2.2. In Patients with Type 2 Diabetes

So far, there is evidence that exercise training may improve both LV systolic and diastolic function in patients with diabetes, resulting in favorable changes in stroke volume, LVEF, end-systolic volumes, as well as LV filling [24]. Both endurance and combined endurance and resistance exercise training positively affect cardiovascular parameters among patients with T2D [25]. According to a randomized clinical trial, high intensity intermittent training (HIIT) seems to improve substantially cardiac function and structure among patients with T2D, resulting finally in a positive cardiac remodeling [26]. In more details, this type of 12-month exercise interventional program ameliorated both LV mass and systolic function when compared to standard care.
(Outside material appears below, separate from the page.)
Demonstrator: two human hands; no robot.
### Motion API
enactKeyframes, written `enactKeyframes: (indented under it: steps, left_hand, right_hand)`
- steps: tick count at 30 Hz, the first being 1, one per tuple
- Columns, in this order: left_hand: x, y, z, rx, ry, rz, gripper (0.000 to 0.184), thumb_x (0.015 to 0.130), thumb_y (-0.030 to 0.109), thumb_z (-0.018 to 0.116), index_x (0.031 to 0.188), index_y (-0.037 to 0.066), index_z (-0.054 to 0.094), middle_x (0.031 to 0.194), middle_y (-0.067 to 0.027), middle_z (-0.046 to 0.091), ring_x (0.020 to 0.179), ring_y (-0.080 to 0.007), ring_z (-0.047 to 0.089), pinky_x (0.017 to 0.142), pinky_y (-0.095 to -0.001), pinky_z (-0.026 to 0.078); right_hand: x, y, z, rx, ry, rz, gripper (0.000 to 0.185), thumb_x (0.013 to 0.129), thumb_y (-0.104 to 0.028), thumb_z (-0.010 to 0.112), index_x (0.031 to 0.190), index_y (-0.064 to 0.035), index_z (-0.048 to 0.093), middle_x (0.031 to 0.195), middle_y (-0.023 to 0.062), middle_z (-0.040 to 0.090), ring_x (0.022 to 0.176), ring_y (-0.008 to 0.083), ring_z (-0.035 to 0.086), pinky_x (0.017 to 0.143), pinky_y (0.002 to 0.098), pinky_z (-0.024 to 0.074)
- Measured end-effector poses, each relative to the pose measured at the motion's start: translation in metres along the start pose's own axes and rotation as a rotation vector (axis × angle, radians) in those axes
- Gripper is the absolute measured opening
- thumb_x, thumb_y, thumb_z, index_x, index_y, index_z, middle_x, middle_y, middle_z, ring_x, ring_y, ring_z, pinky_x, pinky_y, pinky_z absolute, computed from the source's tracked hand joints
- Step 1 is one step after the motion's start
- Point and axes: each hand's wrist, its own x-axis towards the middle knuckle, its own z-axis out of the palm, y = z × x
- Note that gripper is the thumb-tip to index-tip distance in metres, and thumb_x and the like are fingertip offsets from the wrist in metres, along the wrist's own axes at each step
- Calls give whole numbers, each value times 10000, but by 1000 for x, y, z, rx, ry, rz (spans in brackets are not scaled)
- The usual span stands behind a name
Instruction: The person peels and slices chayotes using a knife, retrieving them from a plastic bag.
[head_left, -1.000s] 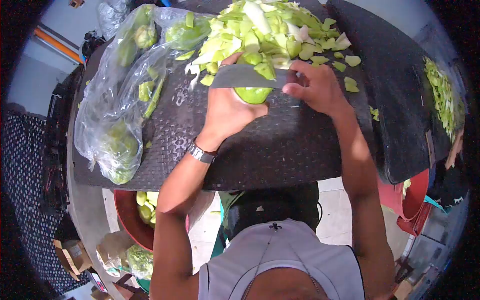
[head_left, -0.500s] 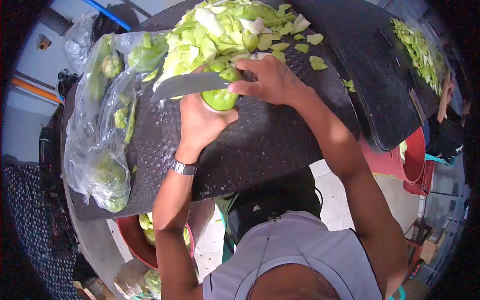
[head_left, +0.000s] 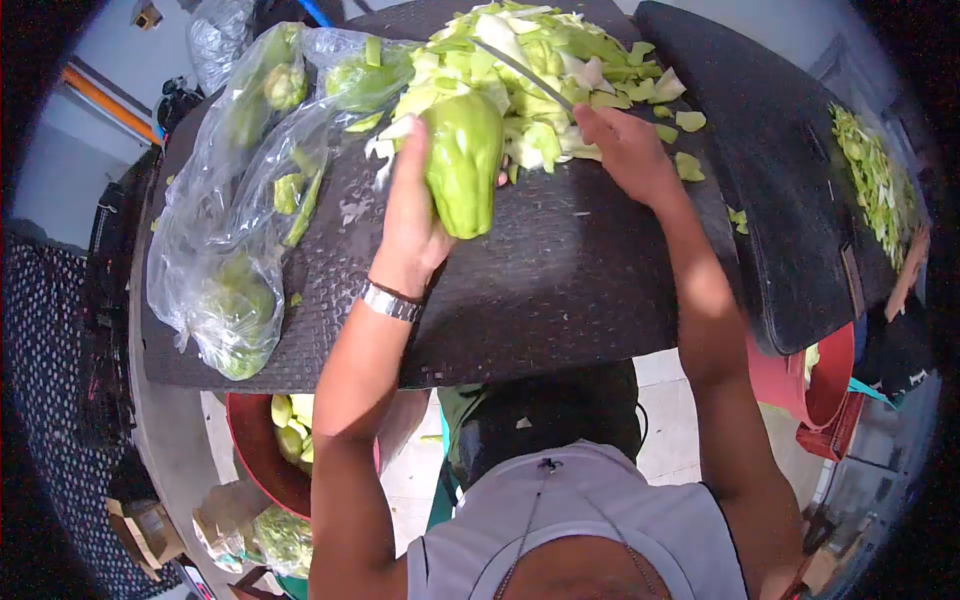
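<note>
A pale green chayote (head_left: 465,165) rests in my left hand (head_left: 410,215), whose fingers wrap behind it and are partly hidden. The chayote is held above the dark table, its narrower end toward me. To the right, my right hand (head_left: 630,150) grips a knife (head_left: 528,75). The blade is seen nearly edge-on, pointing up and left over a heap of green peels (head_left: 570,50). Blade and chayote are apart. The knife's handle is hidden in my fist.
Clear plastic bags (head_left: 205,240) with more chayotes lie along the left of the dark tabletop (head_left: 560,300). A red tub (head_left: 265,450) with green pieces stands below the front edge. At the right are another dark tabletop (head_left: 740,130), more peels (head_left: 865,170) and a red bucket (head_left: 830,380).
The knife has left the chayote and swung right with my right hand. My left hand has tilted the chayote so its long side shows. The view has shifted slightly.
</note>
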Motion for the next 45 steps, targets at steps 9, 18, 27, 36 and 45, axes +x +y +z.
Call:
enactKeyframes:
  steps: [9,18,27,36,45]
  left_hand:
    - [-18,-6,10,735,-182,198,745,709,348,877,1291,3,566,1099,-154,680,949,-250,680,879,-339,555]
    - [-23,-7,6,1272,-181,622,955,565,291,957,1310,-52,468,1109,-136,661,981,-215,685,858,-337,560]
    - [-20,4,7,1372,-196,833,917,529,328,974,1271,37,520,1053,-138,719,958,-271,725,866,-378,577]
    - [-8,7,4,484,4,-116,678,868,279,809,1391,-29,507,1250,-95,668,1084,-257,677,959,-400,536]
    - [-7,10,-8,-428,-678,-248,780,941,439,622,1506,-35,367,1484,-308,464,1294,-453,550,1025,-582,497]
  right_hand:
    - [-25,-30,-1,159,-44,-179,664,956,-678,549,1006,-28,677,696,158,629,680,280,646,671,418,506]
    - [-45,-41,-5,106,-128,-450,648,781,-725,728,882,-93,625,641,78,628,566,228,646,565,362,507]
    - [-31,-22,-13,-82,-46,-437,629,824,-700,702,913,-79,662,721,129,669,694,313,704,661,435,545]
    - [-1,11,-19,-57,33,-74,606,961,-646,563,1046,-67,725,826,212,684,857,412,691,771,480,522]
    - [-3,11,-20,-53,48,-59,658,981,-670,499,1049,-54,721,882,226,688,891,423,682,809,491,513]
Of note, these changes were accompanied by modest improvements in glycemic control.
Furthermore, Otten et al. reported that supervised exercise training (3 weeks/hour) paired with a paleolithic diet (based on vegetables, fruits, berries, nuts, seafood, eggs, fish, and lean meat with a high restriction of dairy products, cereals, legumes, refined fats, added sugar and salt) resulted in favorable metabolic and cardiac changes with a decrease in triglycerides levels and LV mass to end-diastolic volume ratio and an increase in LVEDV and stroke volume, among overweight and obese patients with T2D [27]. Similarly, exercise training seems to also improve diastolic function among patients with T2D. In a randomized clinical trial, a 12-week supervised aerobic exercise training program improved diastolic function in the absence of any major effects on LV remodeling, perfusion, or aortic stiffening, among asymptomatic young patients with T2D [28]. Interestingly, exercise-mediated favorable changes in a LV remodeling index seem to be the best predictor of improvement in LV diastolic function after the lifestyle intervention program, including increased physical activity among patients with T2D and CAD [29].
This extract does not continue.